Die Gruppe »Besseres Hannover« wurde durch das Verschicken von Drohungen per E-Mail und rassistische Videos bekannt.

In dem Video ist ein als Bär kostümierter Mensch zu sehen, der vor türkischen Imbissen den Hitlergruß zeigt und vor Werbetafeln für Flüge nach Istanbul posiert und in die Kamera winkt. Zum Bärenkostüm gehört die Aufschrift »AbschieBär«, das Wortspiel passt zum rassistischen Zynismus des Films. Am 15. Dezember erhielten die niedersächsische Sozialministerin Aygül Özkan (CDU) und weitere Politiker eine E-Mail mit Drohungen und dem Video im Anhang. Die Verwendung einer politisch scheinbar bedeutungslosen Tierfigur zur Verbreitung rassistischer Propaganda erinnert an den Nationalsozialistischen Untergrund (NSU), der die Comicfigur Paulchen Panther verwendete.

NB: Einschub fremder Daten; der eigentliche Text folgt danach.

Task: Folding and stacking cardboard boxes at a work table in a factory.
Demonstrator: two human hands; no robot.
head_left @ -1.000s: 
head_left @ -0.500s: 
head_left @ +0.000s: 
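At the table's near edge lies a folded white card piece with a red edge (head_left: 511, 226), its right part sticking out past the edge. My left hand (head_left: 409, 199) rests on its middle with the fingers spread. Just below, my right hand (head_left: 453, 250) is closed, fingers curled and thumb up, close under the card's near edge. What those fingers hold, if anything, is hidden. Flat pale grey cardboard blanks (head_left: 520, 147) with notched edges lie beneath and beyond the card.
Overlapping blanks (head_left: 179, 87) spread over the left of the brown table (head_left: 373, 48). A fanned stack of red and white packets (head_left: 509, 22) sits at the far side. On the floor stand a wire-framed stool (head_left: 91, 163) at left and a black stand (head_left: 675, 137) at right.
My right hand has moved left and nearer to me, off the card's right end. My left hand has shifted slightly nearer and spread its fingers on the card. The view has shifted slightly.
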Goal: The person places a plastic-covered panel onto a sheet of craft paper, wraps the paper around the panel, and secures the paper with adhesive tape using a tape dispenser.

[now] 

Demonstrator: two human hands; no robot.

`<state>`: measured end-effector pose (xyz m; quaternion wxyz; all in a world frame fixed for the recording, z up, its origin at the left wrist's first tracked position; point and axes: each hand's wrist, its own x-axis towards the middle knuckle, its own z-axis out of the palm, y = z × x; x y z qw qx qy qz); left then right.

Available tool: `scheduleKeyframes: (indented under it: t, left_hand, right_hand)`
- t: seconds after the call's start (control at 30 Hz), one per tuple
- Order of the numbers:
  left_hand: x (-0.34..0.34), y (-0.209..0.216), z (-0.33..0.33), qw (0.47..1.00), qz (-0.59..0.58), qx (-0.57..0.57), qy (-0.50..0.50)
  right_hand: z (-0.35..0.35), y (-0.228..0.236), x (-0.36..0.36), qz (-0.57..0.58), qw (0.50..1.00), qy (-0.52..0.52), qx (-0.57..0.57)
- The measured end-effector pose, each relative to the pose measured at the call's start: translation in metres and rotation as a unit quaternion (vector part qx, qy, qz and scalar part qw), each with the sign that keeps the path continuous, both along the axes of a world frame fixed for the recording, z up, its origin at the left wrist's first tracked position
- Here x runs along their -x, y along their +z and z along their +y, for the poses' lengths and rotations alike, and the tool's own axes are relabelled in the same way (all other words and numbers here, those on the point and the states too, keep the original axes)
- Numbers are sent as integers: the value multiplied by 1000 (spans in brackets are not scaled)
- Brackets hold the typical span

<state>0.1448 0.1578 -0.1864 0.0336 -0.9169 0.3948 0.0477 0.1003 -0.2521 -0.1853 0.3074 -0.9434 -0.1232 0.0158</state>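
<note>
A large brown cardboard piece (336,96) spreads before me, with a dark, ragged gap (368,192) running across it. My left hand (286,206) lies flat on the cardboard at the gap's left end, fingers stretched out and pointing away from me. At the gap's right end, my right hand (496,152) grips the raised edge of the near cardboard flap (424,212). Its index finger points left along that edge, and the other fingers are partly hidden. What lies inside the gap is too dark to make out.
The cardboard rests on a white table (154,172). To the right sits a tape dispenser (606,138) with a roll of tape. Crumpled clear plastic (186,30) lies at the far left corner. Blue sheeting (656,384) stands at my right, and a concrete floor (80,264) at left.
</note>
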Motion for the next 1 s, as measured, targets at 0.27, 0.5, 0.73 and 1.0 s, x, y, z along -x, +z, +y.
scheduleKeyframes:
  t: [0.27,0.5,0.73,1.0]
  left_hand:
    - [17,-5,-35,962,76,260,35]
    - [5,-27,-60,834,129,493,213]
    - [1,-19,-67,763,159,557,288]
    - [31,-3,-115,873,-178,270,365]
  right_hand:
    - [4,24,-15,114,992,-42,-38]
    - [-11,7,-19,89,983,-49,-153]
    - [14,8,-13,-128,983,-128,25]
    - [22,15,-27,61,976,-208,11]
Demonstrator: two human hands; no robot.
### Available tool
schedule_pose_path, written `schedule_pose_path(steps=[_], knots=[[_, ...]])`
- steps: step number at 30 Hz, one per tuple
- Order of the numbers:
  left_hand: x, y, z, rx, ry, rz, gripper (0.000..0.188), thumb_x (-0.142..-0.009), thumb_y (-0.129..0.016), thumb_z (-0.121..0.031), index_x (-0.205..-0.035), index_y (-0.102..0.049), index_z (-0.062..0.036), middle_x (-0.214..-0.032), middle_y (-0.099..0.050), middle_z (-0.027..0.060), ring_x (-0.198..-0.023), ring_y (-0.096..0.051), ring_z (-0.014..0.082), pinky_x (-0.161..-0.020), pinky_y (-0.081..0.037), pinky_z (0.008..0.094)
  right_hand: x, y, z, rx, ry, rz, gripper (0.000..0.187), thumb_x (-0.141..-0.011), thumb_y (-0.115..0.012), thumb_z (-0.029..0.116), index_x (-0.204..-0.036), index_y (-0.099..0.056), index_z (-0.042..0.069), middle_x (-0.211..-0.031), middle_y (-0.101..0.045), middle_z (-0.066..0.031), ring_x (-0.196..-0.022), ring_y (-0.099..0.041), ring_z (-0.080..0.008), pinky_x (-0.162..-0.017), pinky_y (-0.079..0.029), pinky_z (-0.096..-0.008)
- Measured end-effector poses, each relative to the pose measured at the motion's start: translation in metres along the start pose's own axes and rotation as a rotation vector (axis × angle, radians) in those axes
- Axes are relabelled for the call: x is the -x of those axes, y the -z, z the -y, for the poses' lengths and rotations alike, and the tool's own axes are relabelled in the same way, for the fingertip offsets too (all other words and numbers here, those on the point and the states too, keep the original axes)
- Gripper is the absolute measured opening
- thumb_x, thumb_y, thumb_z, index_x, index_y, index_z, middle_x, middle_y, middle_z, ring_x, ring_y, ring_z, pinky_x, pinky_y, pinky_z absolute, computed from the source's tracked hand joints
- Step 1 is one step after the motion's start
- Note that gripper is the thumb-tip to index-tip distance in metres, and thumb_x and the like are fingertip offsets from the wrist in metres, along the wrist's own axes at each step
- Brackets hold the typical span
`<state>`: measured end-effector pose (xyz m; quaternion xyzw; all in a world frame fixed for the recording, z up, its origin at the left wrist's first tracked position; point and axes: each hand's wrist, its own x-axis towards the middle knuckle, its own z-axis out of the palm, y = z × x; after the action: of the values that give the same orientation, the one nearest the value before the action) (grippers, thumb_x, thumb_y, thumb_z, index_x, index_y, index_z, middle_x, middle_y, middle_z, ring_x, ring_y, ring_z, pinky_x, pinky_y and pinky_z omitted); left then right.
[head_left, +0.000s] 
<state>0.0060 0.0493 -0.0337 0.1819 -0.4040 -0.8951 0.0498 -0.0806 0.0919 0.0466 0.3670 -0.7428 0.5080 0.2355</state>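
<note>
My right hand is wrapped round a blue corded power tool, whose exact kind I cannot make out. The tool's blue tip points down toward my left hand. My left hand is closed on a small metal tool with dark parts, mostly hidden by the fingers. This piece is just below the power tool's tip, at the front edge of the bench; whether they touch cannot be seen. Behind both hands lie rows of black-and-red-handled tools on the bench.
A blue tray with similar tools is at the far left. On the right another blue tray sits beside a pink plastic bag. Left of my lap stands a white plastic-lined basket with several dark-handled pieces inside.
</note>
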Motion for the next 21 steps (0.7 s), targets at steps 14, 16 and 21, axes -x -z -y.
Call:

Mit dem »AbschieBär« gelang es der Neonazigruppe »Besseres Hannover«,sich bundesweit in der rechten Szene zu profilieren. Aufgefallen waren ihre Mitglieder bereits als »Unsterbliche« bei einem Fackelmarsch in Kleefeld im Juni vorigen Jahres. Bei der Kampagne »Die Unsterblichen« handelt es sich um eine relativ neue Aktionsform, bei der Neonazis unangemeldet nachts mit Fackeln und weißen Masken gegen den »Volkstod« aufmarschieren (Jungle World 43/2011). Zuletzt kam es im Februar auf einer Demonstration gegen das »Anti-Counterfeiting Trade Agreement« (Acta) zu Auseinandersetzungen mit der Gruppe »Besseres Hannover«. Als die Neonazis, die ihre Gesichter hinter Masken versteckt hatten, erkannt wurden, bewaffneten sie sich mit Holzlatten. Nach Angaben der Polizei Hannover laufen nun 26 Ermittlungsverfahren gegen die Neonazis.